Anche Francesco Giavazzi ha scritto che l'approccio unicamente fiscale al problema dei debiti sovrani è un errore2. La vera soluzione è più crescita (reale) per tutti. La crescita è sempre una buona cosa, una medicina per tanti mali. Ma pochi si chiedono: quanto dovremmo crescere? Ho riutilizzato lo stesso modello di prima per calcolare quale crescita tendenziale nominale sarebbe necessaria per realizzare il piano del nuovo PSC lasciando invariato l'attuale avanzo del bilancio primario, cioè senza ulteriori sacrifici fiscali: il risultato è 6%. Se prendiamo per buono il margine superiore di tolleranza dell'inflazione della BCE, 2,5%, il PIL del nostro paese dovrebbe crescere mediamente il 3,5% l'anno per parecchi anni.

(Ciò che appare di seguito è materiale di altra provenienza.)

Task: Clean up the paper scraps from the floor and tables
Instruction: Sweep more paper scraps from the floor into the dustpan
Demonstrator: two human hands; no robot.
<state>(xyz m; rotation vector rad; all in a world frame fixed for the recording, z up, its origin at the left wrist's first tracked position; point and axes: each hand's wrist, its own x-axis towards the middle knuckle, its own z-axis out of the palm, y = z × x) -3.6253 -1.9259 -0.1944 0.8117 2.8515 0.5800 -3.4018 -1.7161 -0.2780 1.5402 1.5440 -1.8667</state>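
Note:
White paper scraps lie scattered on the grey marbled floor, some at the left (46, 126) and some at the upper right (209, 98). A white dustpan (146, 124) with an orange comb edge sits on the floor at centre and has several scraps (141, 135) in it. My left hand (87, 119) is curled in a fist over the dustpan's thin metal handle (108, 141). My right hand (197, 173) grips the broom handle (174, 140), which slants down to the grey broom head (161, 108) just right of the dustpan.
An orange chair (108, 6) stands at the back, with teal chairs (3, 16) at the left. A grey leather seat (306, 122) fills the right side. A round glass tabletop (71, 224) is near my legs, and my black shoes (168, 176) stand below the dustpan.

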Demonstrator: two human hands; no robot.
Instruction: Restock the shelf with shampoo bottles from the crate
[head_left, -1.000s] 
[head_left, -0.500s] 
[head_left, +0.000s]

Sono ormai trent'anni che il nostro paese (e il resto dell'Europa "matura", per la verità) non è più in grado di esprimere un trend di crescita di questa entità. In tutta franchezza, è un'ipotesi che possiamo seriamente prendere in considerazione? Certo, non esiste un destino ineluttabile che la impedisca, ma per realizzare un tale obiettivo occorrerebbe - tra molti altri ingredienti sociali, politici ed economici di cui non si vede traccia - una manovra fiscale iniziale di riduzione delle entrate di entità tale che difficilmente potrebbe trovare compensazione dal lato delle uscite, almeno per il periodo di tempo necessario a dar frutti sulla crescita tendenziale. Il contesto internazionale, soprattutto quello europeo che offre lo sbocco principale del nostro export, difficilmente potrà aiutare. Nel frattempo, i conti pubblici potrebbero peggiorare e dovremmo implorare e sperare che la Commissione europea e gli investitori accettino la nostra promessa-scommessa sull'ennesimo rinvio della riduzione del debito/PIL. Sperimentiamo così ancora una volta, come se ce ne fosse bisogno, uno dei peggiori difetti della cocciuta insistenza euro-tedesca sul controllo dei conti pubblici per mezzo di tetti e vincoli: vengono inibite le politiche virtuose che hanno costi nel breve periodo ed effetti benefici nel lungo periodo.

Se non si vuol abbattere il debito con interventi fiscali straordinari, mirati e concentrati nel tempo, restano programmi meno ambiziosi, per usare il linguaggio della Commissione europea. Non a caso, il Ministro Tremonti continua a parlare di riforme a costo zero, come per esempio la riforma dell'articolo 42 della Costituzione; Giavazzi ha rispolverato l'abbattimento delle tariffe minime di notai e avvocati; e altre cose del genere. Con qualcosa in più di crescita, un po' più d'inflazione della media europea (ma che pagheremmo dal lato competitività), forse con qualche piccolo sacrificio fiscale in più, magari a carico degli enti locali grazie alla provvidenziale Rivoluzione Verde, un 1% di debito/PIL in meno all'anno è alla nostra portata, così che fra cinque anni saremmo di nuovo alla casella di partenza del 2000. Insomma, il classico tirare a campare, sperando nella buona sorte e di non venir castigati. Qualcuno ha idee migliori?

1. R. Tamborini, "The new Stability and Growth Pact", Dipartimento di Economia, Università di Trento, 2011.